Je m’imagine cette horreur dans mon élan empathique et du coup je n’arrive pas à pardonner les auteurs de cette négligence, quelle que soit la hauteur de leur trône. Je suis assaillie de questionnements sur le bien et le mal depuis ces évènements. En général le bien est récompensé, le mal est puni mais lorsque le bien est puni et le mal intéressé et calculateur est récompensé, la dialectique est évidemment rompue.
Je ne suis peut-être pas le meilleur exemple de piété certes, mais cela me dénie-t-il le droit au questionnement ?
Quant au débat stérile dans notre pays sur la réaction supposée tardive du gouvernement, je mets bien évidemment tout cela sur le compte de l’anachronisme politique et donc sans intérêt. Le Premier ministre a fait ce qu’il avait à faire, dès La Mecque il est allé consoler nos pèlerins et était à leurs cotés. Notre ministre des Affaires étrangères s’est rendu à La Mecque depuis New-York. Le président de la République, qui lorsqu’il quittait New-York n’avait encore aucune visibilité sur la réalité de nos pertes- les Saoudiens eux-mêmes étaient perdus et dépassés devant l’hécatombe-, était pendu au téléphone avec le Premier ministre.
Il est urgent de faire taire la discorde par dessus la douleur. Et que les Saoudiens se rapprochent de spécialistes des foules pour mieux gérer le Hajj car des solutions existent bien entendu et nul ne me fera croire que les pèlerins sont des jeunes excités qui prennent des risques ! Les pèlerins en un mot ont confié leur vie aux Saoudiens qui n’ont pas été à la hauteur dans leur course effrénée au profit pour faire fructifier jusqu’à la garde le legs du prophète (PSL).
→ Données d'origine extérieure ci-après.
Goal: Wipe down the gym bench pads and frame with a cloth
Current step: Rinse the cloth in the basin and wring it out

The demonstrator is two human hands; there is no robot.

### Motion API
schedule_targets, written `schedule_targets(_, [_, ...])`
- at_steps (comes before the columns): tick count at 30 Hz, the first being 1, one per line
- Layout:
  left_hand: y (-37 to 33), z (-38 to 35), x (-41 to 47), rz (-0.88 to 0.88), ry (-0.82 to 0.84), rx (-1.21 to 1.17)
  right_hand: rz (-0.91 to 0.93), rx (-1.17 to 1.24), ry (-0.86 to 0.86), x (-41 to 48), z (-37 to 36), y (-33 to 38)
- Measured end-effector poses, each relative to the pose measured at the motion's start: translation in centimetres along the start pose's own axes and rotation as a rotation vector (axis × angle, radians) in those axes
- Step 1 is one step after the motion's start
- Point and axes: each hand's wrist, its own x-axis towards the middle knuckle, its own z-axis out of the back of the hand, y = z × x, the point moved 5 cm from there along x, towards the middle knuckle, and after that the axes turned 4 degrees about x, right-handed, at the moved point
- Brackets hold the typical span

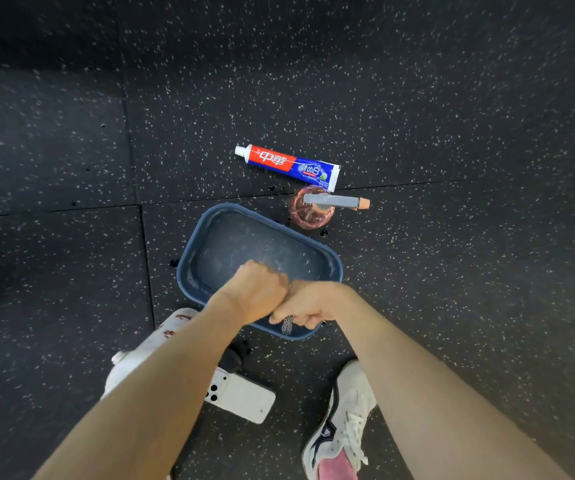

Je blasphème peut-être mais je ne pardonnerai jamais cette manière si cavalière que les Saoudiens ont eu à ôter la vie à de pauvres innocents, et je pèse mes mots. Nos parents morts sont si innocents et au nom de l’islam ils sont tombés en terre sainte mais je demeure convaincue que les spéculateurs sans foi ni loi ont bien forcé le destin.